In one embodiment, the pulse is expressed so as to present a duty cycle percentage. In one embodiment, the expression of a duty cycle percentage relative to a pulse wave means that the electric current is on for the duty cycle percentage. For example, a 50% duty cycle means that the electric current is on for 50% and off for 50% of the pulse cycle, a 30% duty cycle means that the electric current is on for 30% and off for 70% of the pulse cycle. In one embodiment, the duty cycle percentage of unidirectional pulses is 5, 10, 15, 20, 25, 30, 35, 40, 45, 50, 55, 60, 65, 70, 75, 80, 85, 90, 95 or any range between two values serving as limit points. In one embodiment, the percentage of a respective biphasic pulse is 5, 10, 15, 20, 25, 30, 35, 40, 45, 50, 55, 60, 65, 70, 75, 80, 85, 90, 95 or any range between any two values as limit points. In one embodiment, the pulse, meaning the “on” period, may be expressed as a duration. In one embodiment, the “off” period of the pulse may be expressed as a duration. In one embodiment, the pulse wave will be expressed in hertz, meaning cycles per second. In one embodiment, the pulses may be inverted by alternating the polarities of the first and the second electrode between positive and negative. In one embodiment, the biphasic pulses, the alternating pulses and the inverted pulses have the same meaning. In one embodiment, negative current density pulses will be followed by positive current density pulses, without remaining at a minimum. A pulse waveform comprising current density pulses that are both positive and negative will comprise a maximum value for the negative pulses, a maximum value for the positive pulses and the values must not be identical. In addition, in one embodiment, the duration of the negative current density pulse must not be the same duration as a positive current density pulse. In one embodiment, the duration of the pulses must not have the same duration, independently of whether the pulses are negative or positive.

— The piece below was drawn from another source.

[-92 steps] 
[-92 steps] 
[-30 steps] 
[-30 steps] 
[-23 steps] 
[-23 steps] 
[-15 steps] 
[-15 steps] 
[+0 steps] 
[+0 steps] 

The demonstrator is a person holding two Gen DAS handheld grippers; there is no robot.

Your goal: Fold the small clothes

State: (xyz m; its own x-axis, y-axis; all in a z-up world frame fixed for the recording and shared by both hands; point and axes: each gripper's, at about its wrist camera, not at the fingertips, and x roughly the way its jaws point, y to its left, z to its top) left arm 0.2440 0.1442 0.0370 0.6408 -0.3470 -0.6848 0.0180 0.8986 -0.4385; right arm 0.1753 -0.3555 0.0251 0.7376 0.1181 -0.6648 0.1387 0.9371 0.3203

Whereas FIG. 7 shows certain current density values of the maximum and minimum pulse amplitudes and pulse time values, it should be understood that the values shown are given purely for illustrative purposes. In one embodiment of the current waveform of FIG. 7, the current density is regulated as pulses and each pulse maximum is regulated at not more than 0.2 mA/cm²and the minimum amplitude is 0. This means that the addition of the pulse to the continuous current is 0.4 mA/cm². In one embodiment of the current waveform of FIG. 7, the current density is regulated as a continuous current in combination with pulses and each pulse maximum is at or below 0.5 mA/cm²and the minimum amplitude is 0 and the continuous current is regulated at or below 0.5 mA/cm². In one embodiment of the current waveform of FIG. 7, the current density is regulated as a continuous current in combination with pulses and each pulse maximum is regulated between 0.2 mA/cm²and 0.5 mA/cm²and the minimum amplitude is 0 and the continuous current is regulated between 0.2 mA/cm²and 0.5 mA/cm². In one embodiment of the current waveform of FIG. 7, the current density is regulated as a continuous current in combination with pulses and each pulse maximum is regulated at or below 0.2 mA/cm²and the minimum amplitude is 0 and the continuous current is regulated at or below 0.2 mA/cm². In one embodiment of the current waveform of FIG. 7, the current density is regulated as a continuous current in combination with pulses and the continuous current and each pulse maximum is regulated at 0.01, 0.05, 0.1, 0.15, 0.2, 0.25, 0.3, 0.35, 0.4, 0.45, 0.5 mA/cm²or in the range between any two values serving as limit points.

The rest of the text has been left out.